Afghanistan’s foreign ministry said in a statement on Friday three Afghans were killed and four injured in Iran‘s central Yazd province after their vehicle was shot at by Iranian police, triggering the fire.
Video footage posted on social media showed a boy escaping from the blazing car with burns on parts of his body and begging for water. The ministry said the video was genuine and Afghans in Iran were trying to identify the victims.
The boy’s plea of “give me some water, I am burning” was widely circulated on social media and taken up by rights group demanding justice.
WARNING – DISTURBING FOOTAGE
Security forces opened fire on a car near Yazd, Central #Iran leaving 16 Afghan passengers dead & wounded. The police left the scene when they saw the car on fire. The distressed young man is one of the victims. pic.twitter.com/vy8Akrilke— IRAN HRM (@IranHrm) June 4, 2020
“Iran has no right to kill Afghan refugees, they can seal their borders, expel all Afghans but not kill them,” said Ali Noori, a lawyer and rights activist said on Facebook.
Afghans have for decades sought refuge in Iran from war and poverty in their homeland.
Iran says about 2.5 million Afghan migrants, both legal and undocumented, live there.

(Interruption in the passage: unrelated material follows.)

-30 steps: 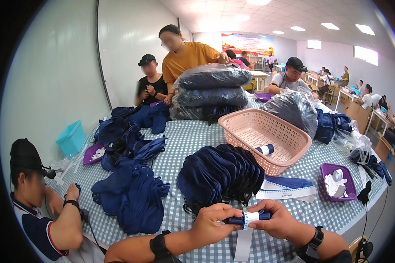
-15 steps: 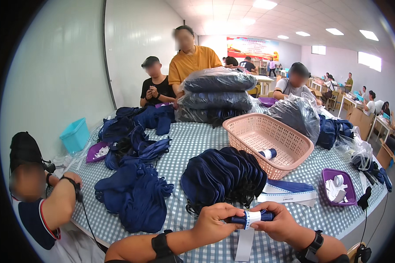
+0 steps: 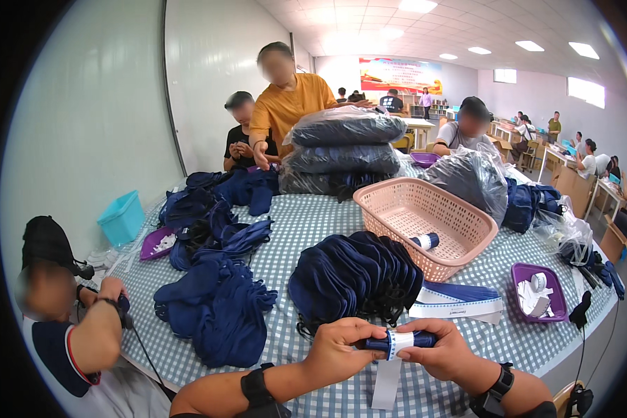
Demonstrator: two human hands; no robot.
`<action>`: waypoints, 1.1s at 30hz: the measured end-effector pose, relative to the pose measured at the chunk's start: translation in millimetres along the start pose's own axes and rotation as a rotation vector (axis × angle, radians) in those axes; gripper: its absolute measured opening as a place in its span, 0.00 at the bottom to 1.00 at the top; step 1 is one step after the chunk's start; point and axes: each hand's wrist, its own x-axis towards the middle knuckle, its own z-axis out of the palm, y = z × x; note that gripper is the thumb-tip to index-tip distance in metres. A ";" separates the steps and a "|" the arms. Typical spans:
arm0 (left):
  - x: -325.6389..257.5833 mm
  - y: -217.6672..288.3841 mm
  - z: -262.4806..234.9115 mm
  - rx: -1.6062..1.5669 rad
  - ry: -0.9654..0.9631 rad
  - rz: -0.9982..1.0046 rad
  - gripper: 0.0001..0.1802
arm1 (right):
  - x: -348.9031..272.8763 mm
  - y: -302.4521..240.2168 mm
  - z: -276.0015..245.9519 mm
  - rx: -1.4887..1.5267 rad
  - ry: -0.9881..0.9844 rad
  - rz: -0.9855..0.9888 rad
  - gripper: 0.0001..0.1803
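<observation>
Close in front of me, a rolled navy cloth bundle [image 3: 423, 339] lies level between my two hands. My left hand [image 3: 343, 354] pinches its left end with thumb and fingers. At the other end, my right hand [image 3: 435, 350] grips the roll, thumb by the band. Around the middle runs a white paper band [image 3: 399, 341] with a blue printed edge, its loose tail [image 3: 386, 386] hanging below. Just beyond my hands lies a fanned stack of navy cloth pieces [image 3: 341, 279] with black cords. Flat white-and-blue paper strips [image 3: 460, 310] lie to its right, beside navy cloth strips.
A pink basket [image 3: 383, 202] behind the stack holds one banded roll [image 3: 426, 241]. Purple trays [image 3: 561, 310] hold white paper pieces. Navy cloth heaps [image 3: 212, 306] lie left; plastic-wrapped bundles [image 3: 345, 132] stand at the back. Co-workers sit and stand around the checked table [image 3: 285, 216].
My hands keep their hold on the roll, shifting only slightly. Across the table, the person in yellow has leaned to the left and spread their arms.
</observation>
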 end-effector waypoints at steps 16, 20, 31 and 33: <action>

Facing its own economic problems worsened by international sanctions, Iran has at times tried to send Afghans home.
Last month, Afghan officials said Iranian border guards killed 45 Afghan migrant workers by forcing them at gunpoint into a mountain torrent on the border.
At the time, Iranian Foreign Ministry spokesman Abbas Mousavi issued a statement saying only that the incident in question had taken place on Afghan soil.
Iranian embassy officials in Afghan capital, Kabul were not immediately available for comment on the latest incident.